**WHAT YOU ARE ASKED TO DO**
Reproduce the entire listing exactly as written, apart from its pictures.

**DATA PROVIDED**
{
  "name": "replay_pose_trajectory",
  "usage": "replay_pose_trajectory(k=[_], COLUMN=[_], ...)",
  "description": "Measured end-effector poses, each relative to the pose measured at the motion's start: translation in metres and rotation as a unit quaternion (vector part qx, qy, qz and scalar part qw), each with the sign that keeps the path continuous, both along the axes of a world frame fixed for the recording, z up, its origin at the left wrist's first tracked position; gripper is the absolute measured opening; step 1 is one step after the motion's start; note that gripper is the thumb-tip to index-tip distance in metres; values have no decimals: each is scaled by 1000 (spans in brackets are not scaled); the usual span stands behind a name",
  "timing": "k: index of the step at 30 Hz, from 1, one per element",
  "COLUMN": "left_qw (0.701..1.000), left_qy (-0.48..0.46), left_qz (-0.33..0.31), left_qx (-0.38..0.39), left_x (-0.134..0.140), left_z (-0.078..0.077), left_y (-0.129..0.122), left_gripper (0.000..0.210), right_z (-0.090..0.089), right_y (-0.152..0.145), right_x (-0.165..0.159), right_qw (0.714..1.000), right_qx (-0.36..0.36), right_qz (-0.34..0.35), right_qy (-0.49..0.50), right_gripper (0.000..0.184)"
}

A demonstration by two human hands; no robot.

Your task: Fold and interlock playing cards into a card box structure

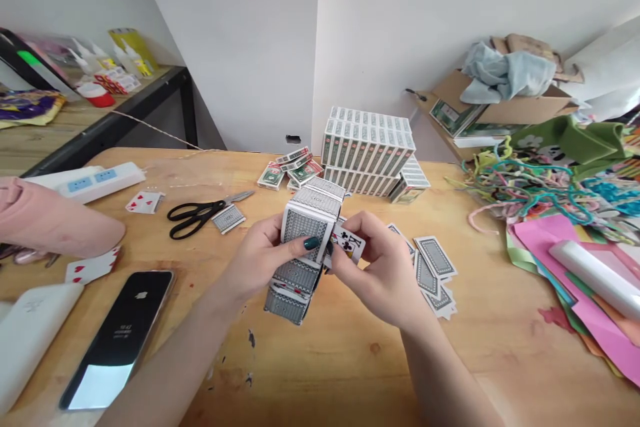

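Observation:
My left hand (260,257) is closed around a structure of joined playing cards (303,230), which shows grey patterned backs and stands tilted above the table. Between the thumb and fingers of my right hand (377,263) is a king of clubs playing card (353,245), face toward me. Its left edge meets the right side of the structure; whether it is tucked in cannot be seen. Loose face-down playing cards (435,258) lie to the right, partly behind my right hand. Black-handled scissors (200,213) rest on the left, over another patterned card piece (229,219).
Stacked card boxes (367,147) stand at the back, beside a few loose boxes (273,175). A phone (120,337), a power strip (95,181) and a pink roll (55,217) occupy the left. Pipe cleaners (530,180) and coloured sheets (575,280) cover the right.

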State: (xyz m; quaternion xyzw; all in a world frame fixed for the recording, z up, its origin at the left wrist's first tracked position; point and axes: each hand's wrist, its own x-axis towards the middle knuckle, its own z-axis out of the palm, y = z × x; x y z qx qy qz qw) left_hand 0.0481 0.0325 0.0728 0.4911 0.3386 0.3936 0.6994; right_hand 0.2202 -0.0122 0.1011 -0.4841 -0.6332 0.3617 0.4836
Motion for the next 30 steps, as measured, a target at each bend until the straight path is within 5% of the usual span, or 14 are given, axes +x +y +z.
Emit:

**WORKED SOLUTION**
{
  "name": "replay_pose_trajectory",
  "usage": "replay_pose_trajectory(k=[_], COLUMN=[_], ...)",
  "description": "Measured end-effector poses, each relative to the pose measured at the motion's start: translation in metres and rotation as a unit quaternion (vector part qx, qy, qz and scalar part qw), each with the sign that keeps the path continuous, both along the axes of a world frame fixed for the recording, z up, its origin at the left wrist's first tracked position; gripper is the absolute measured opening; step 1 is one step after the motion's start; note that gripper is the thumb-tip to index-tip distance in metres; values have no decimals: each is scaled by 1000 (spans in brackets are not scaled); the usual span stands behind a name",
  "timing": "k: index of the step at 30 Hz, from 1, one per element",
  "COLUMN": "left_qw (0.701..1.000), left_qy (-0.48..0.46), left_qz (-0.33..0.31), left_qx (-0.38..0.39), left_x (-0.134..0.140), left_z (-0.078..0.077), left_y (-0.129..0.122), left_gripper (0.000..0.210), right_z (-0.090..0.089), right_y (-0.152..0.145), right_x (-0.165..0.159), right_qw (0.714..1.000), right_qx (-0.36..0.36), right_qz (-0.34..0.35), right_qy (-0.49..0.50), right_gripper (0.000..0.184)"
}

A demonstration by two human hands; no robot.

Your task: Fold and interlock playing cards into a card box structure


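Observation:
My left hand (260,257) is closed around a structure of joined playing cards (303,230), which shows grey patterned backs and stands tilted above the table. Between the thumb and fingers of my right hand (377,263) is a king of clubs playing card (353,245), face toward me. Its left edge meets the right side of the structure; whether it is tucked in cannot be seen. Loose face-down playing cards (435,258) lie to the right, partly behind my right hand. Black-handled scissors (200,213) rest on the left, over another patterned card piece (229,219).
Stacked card boxes (367,147) stand at the back, beside a few loose boxes (273,175). A phone (120,337), a power strip (95,181) and a pink roll (55,217) occupy the left. Pipe cleaners (530,180) and coloured sheets (575,280) cover the right.
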
State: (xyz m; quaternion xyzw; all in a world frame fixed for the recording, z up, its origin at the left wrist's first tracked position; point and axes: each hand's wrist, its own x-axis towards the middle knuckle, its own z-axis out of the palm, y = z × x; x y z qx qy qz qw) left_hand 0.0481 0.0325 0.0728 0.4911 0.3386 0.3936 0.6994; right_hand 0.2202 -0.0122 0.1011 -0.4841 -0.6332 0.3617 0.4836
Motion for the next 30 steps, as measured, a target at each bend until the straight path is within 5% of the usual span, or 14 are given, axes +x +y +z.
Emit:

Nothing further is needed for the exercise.